What to produce: The pictures do not belong in the copy. Restate all of the records word for word.

[Collected data]
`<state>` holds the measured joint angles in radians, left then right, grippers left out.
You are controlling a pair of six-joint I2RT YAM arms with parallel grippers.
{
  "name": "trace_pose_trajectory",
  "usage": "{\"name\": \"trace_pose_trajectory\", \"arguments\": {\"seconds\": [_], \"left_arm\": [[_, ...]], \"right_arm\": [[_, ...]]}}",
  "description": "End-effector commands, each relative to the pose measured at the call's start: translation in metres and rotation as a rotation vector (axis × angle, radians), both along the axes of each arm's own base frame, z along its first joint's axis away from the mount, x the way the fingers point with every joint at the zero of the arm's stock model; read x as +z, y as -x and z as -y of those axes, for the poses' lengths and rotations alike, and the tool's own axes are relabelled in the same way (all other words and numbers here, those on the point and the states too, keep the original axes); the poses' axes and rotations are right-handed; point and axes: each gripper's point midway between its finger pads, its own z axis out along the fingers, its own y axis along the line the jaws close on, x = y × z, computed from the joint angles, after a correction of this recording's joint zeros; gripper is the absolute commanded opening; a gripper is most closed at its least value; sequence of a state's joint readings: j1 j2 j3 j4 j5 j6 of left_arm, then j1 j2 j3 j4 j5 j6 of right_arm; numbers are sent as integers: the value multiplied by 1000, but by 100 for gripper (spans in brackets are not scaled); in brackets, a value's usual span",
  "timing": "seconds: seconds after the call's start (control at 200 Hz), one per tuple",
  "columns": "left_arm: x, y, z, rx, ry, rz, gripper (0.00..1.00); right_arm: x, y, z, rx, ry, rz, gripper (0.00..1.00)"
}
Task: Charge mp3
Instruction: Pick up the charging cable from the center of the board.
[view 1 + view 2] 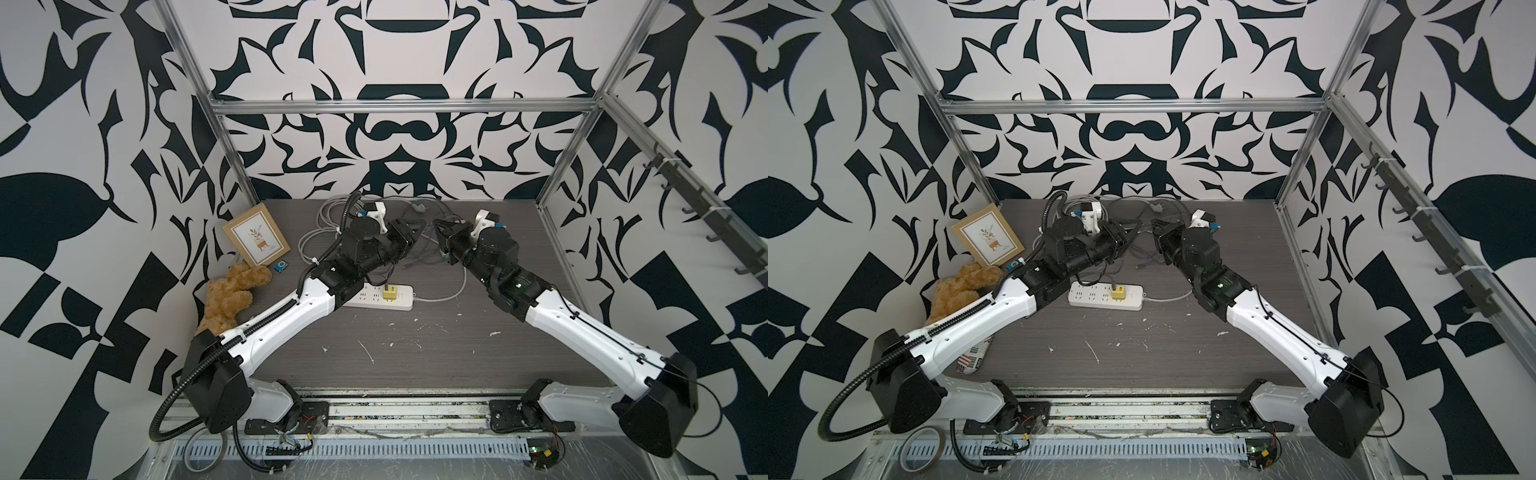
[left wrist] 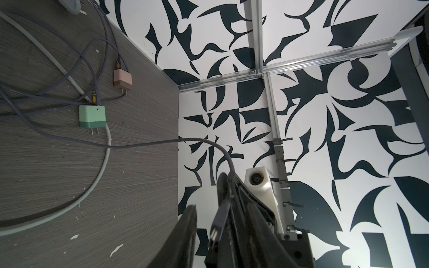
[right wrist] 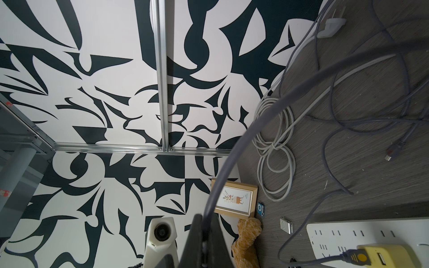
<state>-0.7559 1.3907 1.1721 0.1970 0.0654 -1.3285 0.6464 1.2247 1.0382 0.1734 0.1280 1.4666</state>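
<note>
Meanwhile the right gripper (image 3: 205,219) is clamped on a grey cable (image 3: 234,148), whose plug (image 2: 219,220) hangs between the left gripper's (image 1: 415,232) parted jaws, not yet pinched. Well apart, the mp3 (image 1: 281,266) lies flat on the table (image 1: 415,353) just beside the picture frame (image 1: 256,234), near the teddy bear (image 1: 232,295).

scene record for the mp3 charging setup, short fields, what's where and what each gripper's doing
mp3: on table, next to picture frame, untouched
right gripper: shut on grey cable
left gripper: open, cable's plug between its jaws
yellow charger: plugged into power strip
green charger, pink charger: loose on table, unplugged
</note>
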Motion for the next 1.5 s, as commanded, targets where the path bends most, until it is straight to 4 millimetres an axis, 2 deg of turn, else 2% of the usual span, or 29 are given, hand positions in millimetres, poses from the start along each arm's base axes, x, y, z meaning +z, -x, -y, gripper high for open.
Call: {"name": "trace_pose_trajectory", "arguments": {"seconds": [0.0, 0.315, 0.78, 0.865, 1.005, 1.11, 1.17, 1.3, 1.495], "left_arm": [[12, 1, 2, -4, 32, 25, 39], [9, 2, 12, -38, 37, 25, 33], [8, 3, 16, -58, 40, 18, 3], [10, 3, 17, -68, 44, 19, 0], [14, 3, 15, -88, 51, 24, 0], [19, 0, 8, -111, 82, 35, 0], [24, -1, 3, -132, 94, 49, 0], [34, -2, 0, -219, 114, 70, 0], [36, 2, 6, -318, 113, 61, 0]], "right_arm": [[24, 3, 4, -15, -26, 48, 0], [20, 4, 3, -17, -34, 35, 0], [17, 4, 2, -9, -42, 27, 0], [19, 6, -5, 28, -77, 40, 0], [22, 8, -4, 89, -95, 54, 0], [25, 12, 1, 157, -104, 62, 23], [26, 14, 6, 203, -99, 63, 31], [29, 24, 17, 289, -98, 81, 36], [38, 30, 6, 401, -118, 103, 36]]}}
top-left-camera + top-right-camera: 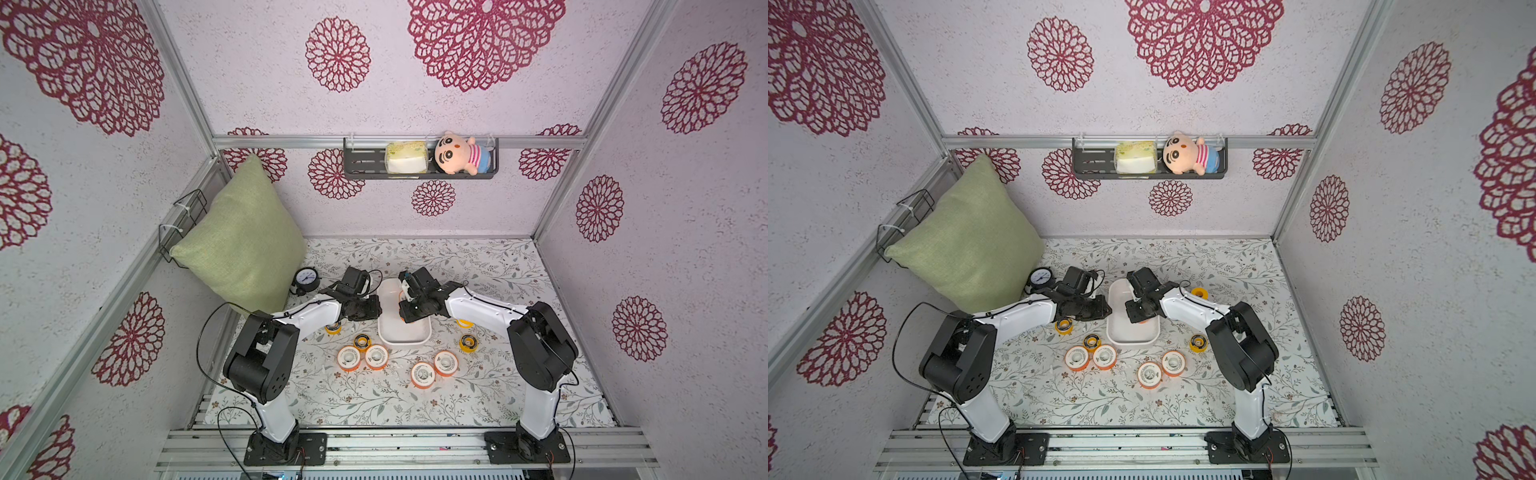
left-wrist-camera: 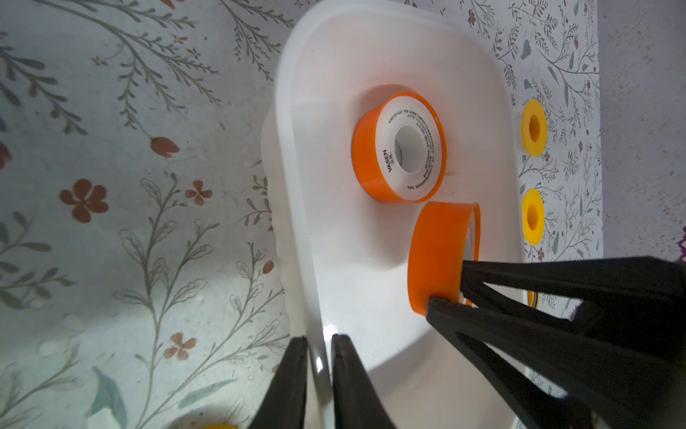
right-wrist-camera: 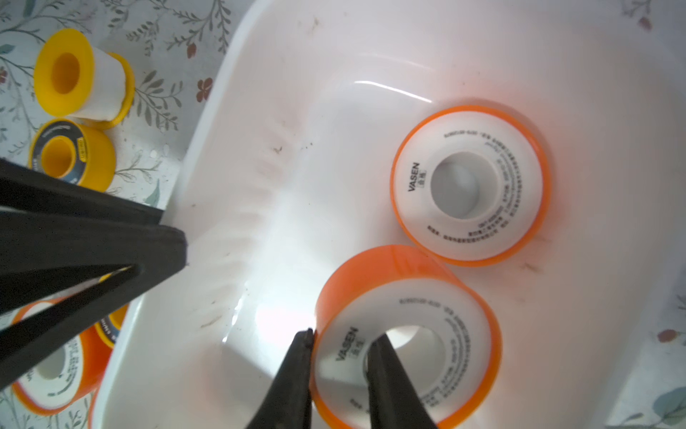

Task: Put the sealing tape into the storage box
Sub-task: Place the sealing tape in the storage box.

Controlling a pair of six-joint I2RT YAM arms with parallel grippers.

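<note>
The box sits mid-frame in both top views, long axis up the frame. The left tool pinches its side wall, fingers nearly together. The right tool clamps a tilted orange spool inside the box, one finger through the hole. A second orange spool lies flat there, hole up. Four more orange spools lie flat on the bench below. Four yellow spools show in a top view.

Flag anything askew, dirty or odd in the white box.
The flat orange spool sits fine in the storage box; the held orange spool is tilted, the right gripper's fingers pinching its wall through the hole. Dark specks and scuffs mark the box's inner wall.
</note>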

Solution below:
`<state>` holds the measured joint angles in radians, left then right, grippers left out.
You are controlling a pair of six-joint I2RT YAM arms with parallel grippers.
{
  "name": "trace_pose_trajectory",
  "usage": "{\"name\": \"trace_pose_trajectory\", \"arguments\": {\"seconds\": [_], \"left_arm\": [[_, ...]], \"right_arm\": [[_, ...]]}}",
  "description": "End-effector commands, each relative to the pose measured at the call's start: translation in metres and rotation as a rotation vector (axis × angle, radians), both along the axes of each arm's own base frame, z along its first joint's axis away from the mount, x the way the fingers point with every joint at the zero of the arm's stock model; read x as +z, y as -x and z as -y of those axes, for the poses' lengths and rotations alike, and the tool's own axes are relabelled in the same way (all other words and numbers here, those on the point and the states too, keep the original axes); the poses' axes and rotations are right-handed; point and axes: each gripper's point midway between its finger pads, its own z axis out along the fingers, its own y axis along the line the jaws close on, x = y × z, computed from the joint angles, after a correction of this recording's joint zeros; gripper is the absolute commanded opening; a gripper is most closed at its least value; sequence of a state's joint readings: j1 j2 j3 j4 j5 j6 of left_arm, then j1 j2 j3 j4 j5 j6 of right_arm; numbers are sent as integers: the value multiplied by 1000, but by 100 for gripper (spans in brackets are not scaled); in brackets, a value's usual span",
  "timing": "seconds: seconds after the call's start (control at 200 Hz), one per tuple",
  "columns": "left_arm: x, y, z, rx, ry, rz, gripper (0.00..1.00); right_arm: x, y, z, rx, ry, rz, gripper (0.00..1.00)"
}
Task: Charge mp3
Instruction: Pick up the charging cable from the center of the board.
[view 1 + view 2] 
[left wrist] 
[right wrist] 
<state>-0.7559 1.3907 1.1721 0.1970 0.0654 -1.3285 0.6464 1.2247 1.0382 0.1734 0.1280 1.4666</state>
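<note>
Meanwhile the right gripper (image 3: 205,219) is clamped on a grey cable (image 3: 234,148), whose plug (image 2: 219,220) hangs between the left gripper's (image 1: 415,232) parted jaws, not yet pinched. Well apart, the mp3 (image 1: 281,266) lies flat on the table (image 1: 415,353) just beside the picture frame (image 1: 256,234), near the teddy bear (image 1: 232,295).

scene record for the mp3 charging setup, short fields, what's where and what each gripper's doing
mp3: on table, next to picture frame, untouched
right gripper: shut on grey cable
left gripper: open, cable's plug between its jaws
yellow charger: plugged into power strip
green charger, pink charger: loose on table, unplugged
</note>
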Motion for the next 1.5 s, as commanded, targets where the path bends most, until it is straight to 4 millimetres an axis, 2 deg of turn, else 2% of the usual span, or 29 are given, hand positions in millimetres, poses from the start along each arm's base axes, x, y, z meaning +z, -x, -y, gripper high for open.
Call: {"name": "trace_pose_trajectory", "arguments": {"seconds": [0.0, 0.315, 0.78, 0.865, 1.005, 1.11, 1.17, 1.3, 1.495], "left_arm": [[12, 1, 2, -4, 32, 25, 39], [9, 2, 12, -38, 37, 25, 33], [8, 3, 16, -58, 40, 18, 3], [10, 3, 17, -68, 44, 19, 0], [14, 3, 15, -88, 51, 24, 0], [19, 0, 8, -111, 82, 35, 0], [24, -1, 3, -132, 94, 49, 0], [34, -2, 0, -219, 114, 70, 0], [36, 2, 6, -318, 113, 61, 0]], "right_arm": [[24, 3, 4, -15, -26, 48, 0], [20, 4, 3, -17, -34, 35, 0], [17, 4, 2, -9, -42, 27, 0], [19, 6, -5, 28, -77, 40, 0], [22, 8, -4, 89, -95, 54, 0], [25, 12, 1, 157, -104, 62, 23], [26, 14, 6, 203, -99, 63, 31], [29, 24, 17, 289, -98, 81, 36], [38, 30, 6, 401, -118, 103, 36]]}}
top-left-camera + top-right-camera: 
left-wrist-camera: 
right-wrist-camera: 

Task: Put the sealing tape into the storage box
Sub-task: Place the sealing tape in the storage box.

Controlling a pair of six-joint I2RT YAM arms with parallel grippers.

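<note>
The box sits mid-frame in both top views, long axis up the frame. The left tool pinches its side wall, fingers nearly together. The right tool clamps a tilted orange spool inside the box, one finger through the hole. A second orange spool lies flat there, hole up. Four more orange spools lie flat on the bench below. Four yellow spools show in a top view.

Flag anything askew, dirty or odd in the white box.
The flat orange spool sits fine in the storage box; the held orange spool is tilted, the right gripper's fingers pinching its wall through the hole. Dark specks and scuffs mark the box's inner wall.
</note>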

Nothing else remains to be done in this exercise.